[TASK PROMPT]
Go to the line containing "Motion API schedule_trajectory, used" in the records below and print it and every following line exactly, on through the line containing "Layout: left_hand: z", then stop.

[Collected data entries]
——

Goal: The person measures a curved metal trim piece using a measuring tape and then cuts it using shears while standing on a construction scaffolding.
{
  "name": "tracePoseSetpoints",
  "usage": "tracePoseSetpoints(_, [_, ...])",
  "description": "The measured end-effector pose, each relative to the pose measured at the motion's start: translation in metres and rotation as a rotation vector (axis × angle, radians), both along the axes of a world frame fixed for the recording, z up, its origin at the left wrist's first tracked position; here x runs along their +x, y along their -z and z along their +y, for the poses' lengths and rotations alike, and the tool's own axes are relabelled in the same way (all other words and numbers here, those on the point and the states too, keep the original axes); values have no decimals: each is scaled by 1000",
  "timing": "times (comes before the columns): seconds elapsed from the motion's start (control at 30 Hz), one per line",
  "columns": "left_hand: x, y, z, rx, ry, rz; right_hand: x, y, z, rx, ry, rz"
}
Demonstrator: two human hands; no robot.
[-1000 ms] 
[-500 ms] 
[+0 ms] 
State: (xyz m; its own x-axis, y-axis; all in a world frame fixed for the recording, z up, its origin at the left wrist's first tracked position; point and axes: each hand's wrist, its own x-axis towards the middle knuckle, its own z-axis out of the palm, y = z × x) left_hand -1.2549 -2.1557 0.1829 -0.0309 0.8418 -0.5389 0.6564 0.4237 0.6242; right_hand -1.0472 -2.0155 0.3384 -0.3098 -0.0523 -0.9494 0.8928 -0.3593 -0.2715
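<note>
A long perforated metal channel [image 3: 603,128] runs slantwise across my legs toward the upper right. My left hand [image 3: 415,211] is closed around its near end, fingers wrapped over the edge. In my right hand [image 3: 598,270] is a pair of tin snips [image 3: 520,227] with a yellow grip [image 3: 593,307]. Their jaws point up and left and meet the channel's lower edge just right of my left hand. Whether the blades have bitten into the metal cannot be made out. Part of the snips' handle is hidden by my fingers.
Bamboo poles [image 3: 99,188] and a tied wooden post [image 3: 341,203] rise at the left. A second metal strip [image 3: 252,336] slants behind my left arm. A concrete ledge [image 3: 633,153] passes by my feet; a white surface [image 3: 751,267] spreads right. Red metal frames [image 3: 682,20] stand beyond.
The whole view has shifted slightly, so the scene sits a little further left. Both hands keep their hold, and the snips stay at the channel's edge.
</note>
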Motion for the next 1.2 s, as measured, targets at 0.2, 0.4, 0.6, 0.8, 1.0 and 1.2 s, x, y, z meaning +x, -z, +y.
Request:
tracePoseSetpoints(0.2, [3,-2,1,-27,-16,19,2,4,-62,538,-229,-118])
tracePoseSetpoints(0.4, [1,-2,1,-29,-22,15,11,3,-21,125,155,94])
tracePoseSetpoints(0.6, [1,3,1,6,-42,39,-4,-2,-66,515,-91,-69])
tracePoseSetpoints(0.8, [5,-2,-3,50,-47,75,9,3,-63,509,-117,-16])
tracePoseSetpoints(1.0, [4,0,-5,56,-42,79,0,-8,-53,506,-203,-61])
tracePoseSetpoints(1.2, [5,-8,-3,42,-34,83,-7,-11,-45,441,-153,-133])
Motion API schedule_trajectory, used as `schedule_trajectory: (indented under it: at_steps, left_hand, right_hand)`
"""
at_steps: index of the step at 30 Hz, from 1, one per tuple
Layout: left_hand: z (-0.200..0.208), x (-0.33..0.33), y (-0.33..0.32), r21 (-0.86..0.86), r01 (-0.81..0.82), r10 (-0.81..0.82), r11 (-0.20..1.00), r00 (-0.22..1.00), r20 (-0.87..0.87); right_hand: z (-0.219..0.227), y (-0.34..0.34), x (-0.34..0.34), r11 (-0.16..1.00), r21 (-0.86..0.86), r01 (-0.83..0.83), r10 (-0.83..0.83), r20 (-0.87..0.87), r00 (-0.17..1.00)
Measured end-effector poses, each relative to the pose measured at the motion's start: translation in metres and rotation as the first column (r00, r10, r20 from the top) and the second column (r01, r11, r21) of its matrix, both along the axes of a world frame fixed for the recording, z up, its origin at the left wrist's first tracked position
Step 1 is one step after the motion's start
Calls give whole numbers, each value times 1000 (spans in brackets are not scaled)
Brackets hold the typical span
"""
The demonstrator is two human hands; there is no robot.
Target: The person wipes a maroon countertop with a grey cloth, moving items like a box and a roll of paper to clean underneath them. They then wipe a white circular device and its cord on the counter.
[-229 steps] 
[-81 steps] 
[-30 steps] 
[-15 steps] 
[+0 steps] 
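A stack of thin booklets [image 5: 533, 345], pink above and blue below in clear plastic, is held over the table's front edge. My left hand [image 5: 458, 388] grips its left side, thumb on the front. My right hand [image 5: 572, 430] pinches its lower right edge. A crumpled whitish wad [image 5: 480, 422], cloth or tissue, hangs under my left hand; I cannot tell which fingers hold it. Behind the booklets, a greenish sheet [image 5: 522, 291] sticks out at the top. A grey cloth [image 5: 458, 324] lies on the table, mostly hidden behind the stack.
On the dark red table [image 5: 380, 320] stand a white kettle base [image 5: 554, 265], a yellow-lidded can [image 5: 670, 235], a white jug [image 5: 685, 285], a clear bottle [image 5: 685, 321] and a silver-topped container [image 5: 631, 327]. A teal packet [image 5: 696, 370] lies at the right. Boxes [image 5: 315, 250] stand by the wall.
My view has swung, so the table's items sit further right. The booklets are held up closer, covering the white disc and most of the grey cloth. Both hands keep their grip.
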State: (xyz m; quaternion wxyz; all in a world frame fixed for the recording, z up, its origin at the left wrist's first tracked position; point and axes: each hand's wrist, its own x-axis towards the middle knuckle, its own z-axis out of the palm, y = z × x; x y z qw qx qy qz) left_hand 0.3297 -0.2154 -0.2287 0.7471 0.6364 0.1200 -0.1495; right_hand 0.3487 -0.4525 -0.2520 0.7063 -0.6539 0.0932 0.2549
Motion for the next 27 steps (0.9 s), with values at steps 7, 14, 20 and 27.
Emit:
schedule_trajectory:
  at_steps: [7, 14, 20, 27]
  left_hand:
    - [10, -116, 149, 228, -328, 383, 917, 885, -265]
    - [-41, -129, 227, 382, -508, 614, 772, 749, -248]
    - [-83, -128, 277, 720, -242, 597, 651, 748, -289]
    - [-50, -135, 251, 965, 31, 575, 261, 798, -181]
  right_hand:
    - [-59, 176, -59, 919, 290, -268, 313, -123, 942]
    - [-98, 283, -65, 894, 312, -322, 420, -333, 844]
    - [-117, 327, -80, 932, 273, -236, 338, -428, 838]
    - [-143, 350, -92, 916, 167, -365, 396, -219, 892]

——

[ANSWER BOX]
Motion API schedule_trajectory, used as `schedule_trajectory: (indented under it: at_steps, left_hand, right_hand)`
"""
at_steps: index of the step at 30 Hz, from 1, one per tuple
Layout: left_hand: z (-0.200..0.208), x (-0.33..0.33), y (-0.33..0.32), r21 (-0.86..0.86), r01 (-0.81..0.82), r10 (-0.81..0.82), r11 (-0.20..1.00), r00 (-0.22..1.00), r20 (-0.87..0.87); right_hand: z (-0.219..0.227), y (-0.34..0.34), x (-0.34..0.34), r11 (-0.16..1.00), r21 (-0.86..0.86), r01 (-0.83..0.83), r10 (-0.83..0.83), r20 (-0.87..0.87), r00 (-0.17..1.00)

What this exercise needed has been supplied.